Workshop/CfP - Photography as History/ Historicizing Photography in Ottoman and Post-Ottoman Territories (1839 – 1939), Turkey

Publish Date: Oct 20, 2017

Deadline: Jan 08, 2018

The First Century of Photography: 
Photography as History/ Historicizing Photography in Ottoman and Post-Ottoman Territories (1839 – 1939)

We invite paper proposals for a workshop that will investigate the first one hundred years of photography in Ottoman and post-Ottoman territories, especially the Republic of Turkey but also the other successor states created out of the progressive dissolution of the empire (i.e. Greece and Balkan States, former Ottoman Middle Eastern and African provinces). While there has recently been an emergence of new exciting research on photography in these realms, many working in the field do not yet know of one another as they work in very different disciplines. This workshop aims to bring together an intellectual community of scholars engaged with photography and history so that we may better enrich future work. We have suggested certain limits: 1839-1939 in all Ottoman and post-Ottoman territories. However, we are open to paper proposals that question or go beyond these limits as this workshop’s aim is to foster fruitful and provocative encounters between interdisciplinary scholars at all stages of their academic careers. Research on all genres of photography is welcome including but not limited to family photography, studio portraits, medical photography, landscape photography, identity cards, criminal mugshots, and photojournalism. The workshop will be hosted at Bogazici University and we hope to also invite a few prominent collectors to share their expertise with us and address the significance of private collections for many studying photography in post-Ottoman territories. Moreover, Bogazici University Archives and Documentation Center will also share firsthand experience of the challenges, frustrations and joys of turning photographs into publically accessible historical archives.

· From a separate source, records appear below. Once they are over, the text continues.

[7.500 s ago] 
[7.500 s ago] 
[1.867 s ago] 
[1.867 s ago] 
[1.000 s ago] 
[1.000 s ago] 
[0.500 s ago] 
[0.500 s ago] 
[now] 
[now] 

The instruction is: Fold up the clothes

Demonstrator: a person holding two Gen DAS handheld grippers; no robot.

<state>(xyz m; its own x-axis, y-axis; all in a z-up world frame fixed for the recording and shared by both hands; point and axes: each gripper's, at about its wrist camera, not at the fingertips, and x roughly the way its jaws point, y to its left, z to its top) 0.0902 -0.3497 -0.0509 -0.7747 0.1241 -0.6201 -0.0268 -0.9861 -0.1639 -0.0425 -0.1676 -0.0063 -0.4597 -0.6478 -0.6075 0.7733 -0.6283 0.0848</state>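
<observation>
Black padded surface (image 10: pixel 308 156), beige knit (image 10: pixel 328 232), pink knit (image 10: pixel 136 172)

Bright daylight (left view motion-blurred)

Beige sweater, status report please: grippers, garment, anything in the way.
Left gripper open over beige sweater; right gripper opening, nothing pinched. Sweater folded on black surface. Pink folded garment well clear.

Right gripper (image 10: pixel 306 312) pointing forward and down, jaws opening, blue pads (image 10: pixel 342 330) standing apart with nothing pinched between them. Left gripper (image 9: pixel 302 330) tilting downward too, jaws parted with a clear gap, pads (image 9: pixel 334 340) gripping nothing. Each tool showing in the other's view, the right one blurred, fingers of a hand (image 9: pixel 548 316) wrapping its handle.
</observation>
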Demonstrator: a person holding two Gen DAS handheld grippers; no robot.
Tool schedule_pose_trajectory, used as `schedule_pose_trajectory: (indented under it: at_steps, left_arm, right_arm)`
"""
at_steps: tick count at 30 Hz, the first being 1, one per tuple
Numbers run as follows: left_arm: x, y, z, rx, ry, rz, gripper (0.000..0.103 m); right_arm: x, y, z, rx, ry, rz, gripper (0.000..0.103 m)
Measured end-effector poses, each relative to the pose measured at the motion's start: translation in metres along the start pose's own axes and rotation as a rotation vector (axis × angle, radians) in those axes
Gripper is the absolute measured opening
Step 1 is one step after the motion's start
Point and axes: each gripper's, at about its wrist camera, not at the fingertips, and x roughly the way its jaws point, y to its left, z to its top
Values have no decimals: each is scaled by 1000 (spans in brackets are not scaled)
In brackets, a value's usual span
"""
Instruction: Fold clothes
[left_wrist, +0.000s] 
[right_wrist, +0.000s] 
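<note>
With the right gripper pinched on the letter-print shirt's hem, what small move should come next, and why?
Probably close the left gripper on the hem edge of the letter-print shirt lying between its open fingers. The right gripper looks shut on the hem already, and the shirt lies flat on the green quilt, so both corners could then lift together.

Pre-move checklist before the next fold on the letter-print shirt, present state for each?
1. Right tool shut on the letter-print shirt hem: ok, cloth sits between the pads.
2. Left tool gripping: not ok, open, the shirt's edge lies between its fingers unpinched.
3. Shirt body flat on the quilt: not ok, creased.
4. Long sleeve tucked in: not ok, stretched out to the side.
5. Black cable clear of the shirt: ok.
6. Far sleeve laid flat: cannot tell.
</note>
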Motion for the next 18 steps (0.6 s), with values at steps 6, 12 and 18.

Collectively we hope to engage questions such as what kinds of historical narratives are sparked, enriched, or obscured by photographs? What other kinds of knowledge are bundled with photographs? How do we determine which photographs to save and which stories to save alongside them? How does a photograph enter an archive and for what ends? If part of what makes a photograph distinct is its complex temporality, how might thinking with photographs spur more attentive engagement with the widespread use of photography today? What do photographs of the past teach us about our contemporary moment? Conversely, how can we escape presentist readings of historical photography?

Topics may include:

- Circulation of photography
- Photography and the state
- Photography’s role in Ottoman and/or Republican historiography
- Photography as a historical object
- Popular representations of history
- Representations of the Turkish Republic
- Technologies of photography
- Diverse production cultures
- Genres of photograph
- Temporalities of photography

Please submit an abstract (250 words) and short biography to arsivmerkezi@boun.edu.tr by January 8, 2018. We will notify all applicants by February 15th.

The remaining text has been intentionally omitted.